To the editor:

We read with interest the narrative review by Drosos et al. concerning colchicine as a potential therapeutic agent against SARS-CoV-2, its mode of action, its pleiotropic effects on neutrophils, its inhibition of the inflammasome, and its anti-viral activity [1]. It was concluded that there is ample evidence that colchicine is effective, safe, and easy to use and therefore a promising drug for the treatment of severe COVID-19 [1]. The review is attractive but raises concerns that need to be discussed.

We disagree that colchicine is an effective therapeutic option for COVID-19 [1]. There are a number of conflicting results. Several studies have shown that colchicine does not prevent infection with SARS-CoV-2 [2], nor can morbidity or mortality of SARS-CoV-2 infections be improved by continuous use of colchicine [3]. In a retrospective study of 14,520 patients tested for SARS-CoV-2, seven of those who took colchicine regularly prior to PCR testing for SARS-CoV-2 (n = 71) were SARS-CoV-2 positive (0.53%) and 64 were SARS-CoV-2 negative (0.48%) [2]. The absence of a significant difference (p = 0.817) speaks against an effect in the prevention of SARS-CoV-2 infections [2]. A meta-analysis of four randomized control trials (RCTs) on the effect of colchicine in COVID-19 patients showed no significant effect of colchicine on mortality [3]. A meta-analysis of ten RCTs using the random-effect model to estimate the pooled odds ratio (OR) of mortality and the confidence interval (CI), showed no significant difference in the odds for mortality (pooled OR = 0.76; 95% CI 0.53–1.07) [4]. According to the RECOVERY trial with 11,340 COVID-19 patients, colchicine showed no evidence of clinical benefits in terms of mortality, hospitalization, or disease progression [5]. The authors of this study concluded that colchicine should not be used in clinical practice or used in clinical research without conducting additional large RCTs [5].

We also disagree that colchicine is safe in COVID-19 patients [1]. Although no systematic studies on the safety profile of colchicine have been conducted, there are several case reports and case studies showing that colchicine has not only beneficial but also undesirable effects. A 64-year-old male taking colchicine for gouty arthritis developed quadruparesis with proximal predominance, accompanied by severely elevated muscle enzymes and a myogenic electromyography (EMG) [6]. Discontinuation of the drug resulted in a speedy recovery [6]. A systematic review of 36 observational studies showed that there is evidence that colchicine is associated with an increased risk of infections, particularly pneumonia, urinary tract infections, and Helicobacter pylori and Clostridium difficile infections [7].

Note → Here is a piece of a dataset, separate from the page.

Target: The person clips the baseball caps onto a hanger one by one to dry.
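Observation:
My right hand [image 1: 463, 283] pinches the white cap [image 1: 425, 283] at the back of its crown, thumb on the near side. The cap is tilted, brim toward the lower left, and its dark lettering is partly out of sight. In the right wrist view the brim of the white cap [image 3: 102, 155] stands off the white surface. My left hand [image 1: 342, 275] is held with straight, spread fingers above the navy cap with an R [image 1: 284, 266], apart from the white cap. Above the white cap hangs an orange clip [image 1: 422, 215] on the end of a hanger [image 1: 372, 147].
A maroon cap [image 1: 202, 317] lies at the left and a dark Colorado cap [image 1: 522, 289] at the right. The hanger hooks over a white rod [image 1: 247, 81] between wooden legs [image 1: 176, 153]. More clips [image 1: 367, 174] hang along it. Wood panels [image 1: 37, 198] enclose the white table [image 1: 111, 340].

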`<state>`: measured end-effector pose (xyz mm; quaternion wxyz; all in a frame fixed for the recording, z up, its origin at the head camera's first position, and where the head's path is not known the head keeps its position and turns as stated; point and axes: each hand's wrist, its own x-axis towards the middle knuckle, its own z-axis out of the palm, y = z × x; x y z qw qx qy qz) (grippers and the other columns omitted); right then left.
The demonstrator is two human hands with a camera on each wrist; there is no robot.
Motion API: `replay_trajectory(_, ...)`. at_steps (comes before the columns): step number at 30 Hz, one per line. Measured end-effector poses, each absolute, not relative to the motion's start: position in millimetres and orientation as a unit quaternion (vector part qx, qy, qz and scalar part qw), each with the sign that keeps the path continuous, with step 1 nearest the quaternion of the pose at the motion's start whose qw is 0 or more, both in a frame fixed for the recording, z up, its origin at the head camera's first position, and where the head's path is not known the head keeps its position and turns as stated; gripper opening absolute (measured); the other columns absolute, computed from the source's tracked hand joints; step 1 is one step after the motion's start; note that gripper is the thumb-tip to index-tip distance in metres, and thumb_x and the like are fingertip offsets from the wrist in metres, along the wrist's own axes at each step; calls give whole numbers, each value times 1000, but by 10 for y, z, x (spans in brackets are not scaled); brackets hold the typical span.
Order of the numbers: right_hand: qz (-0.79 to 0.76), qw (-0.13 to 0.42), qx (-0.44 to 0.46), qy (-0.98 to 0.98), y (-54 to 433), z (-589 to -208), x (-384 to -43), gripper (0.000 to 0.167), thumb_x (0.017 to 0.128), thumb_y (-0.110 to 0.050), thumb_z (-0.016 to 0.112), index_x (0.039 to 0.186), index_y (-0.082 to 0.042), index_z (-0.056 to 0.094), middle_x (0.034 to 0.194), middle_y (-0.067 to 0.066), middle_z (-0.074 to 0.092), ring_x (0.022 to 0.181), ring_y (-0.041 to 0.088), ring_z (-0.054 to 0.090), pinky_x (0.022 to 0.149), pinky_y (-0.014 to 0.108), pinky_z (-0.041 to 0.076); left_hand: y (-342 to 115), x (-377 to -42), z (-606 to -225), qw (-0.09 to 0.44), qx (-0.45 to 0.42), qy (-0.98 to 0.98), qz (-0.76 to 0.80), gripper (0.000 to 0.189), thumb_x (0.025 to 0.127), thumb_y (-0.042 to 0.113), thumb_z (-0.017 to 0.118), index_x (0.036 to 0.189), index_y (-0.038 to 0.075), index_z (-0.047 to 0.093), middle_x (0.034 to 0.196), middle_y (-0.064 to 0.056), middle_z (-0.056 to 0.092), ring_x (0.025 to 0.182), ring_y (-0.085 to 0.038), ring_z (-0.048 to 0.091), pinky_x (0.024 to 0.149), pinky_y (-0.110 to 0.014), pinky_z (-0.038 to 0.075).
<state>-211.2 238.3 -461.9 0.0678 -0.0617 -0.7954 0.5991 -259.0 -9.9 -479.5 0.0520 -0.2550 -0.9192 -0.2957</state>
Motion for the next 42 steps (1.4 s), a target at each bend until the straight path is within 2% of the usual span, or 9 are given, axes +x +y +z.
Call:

A third point to note is that interactions between colchicine and several other drugs have been reported. In particular, patients receiving statins or fibrates in addition to colchicine may develop myopathy. In a safety meta-analysis of four studies involving 11,594 patients with cardiovascular disease, serious drug–drug interactions were identified not only between colchicine and lipid-lowering drugs, but also between colchicine and carvedilol, non-dihydropyridine calcium channel blockers (verapamil and diltiazem), and amiodarone, digoxin, and quinidine [8].

Overall, the interesting review has some limitations which call its results and its interpretations into question. More RCTs are needed before evaluating the efficacy of colchicine in COVID-19 on morbidity, number and duration of hospitalizations, and mortality. This article is based on previously conducted studies and does not contain any new studies with human participants or animals performed by any of the authors.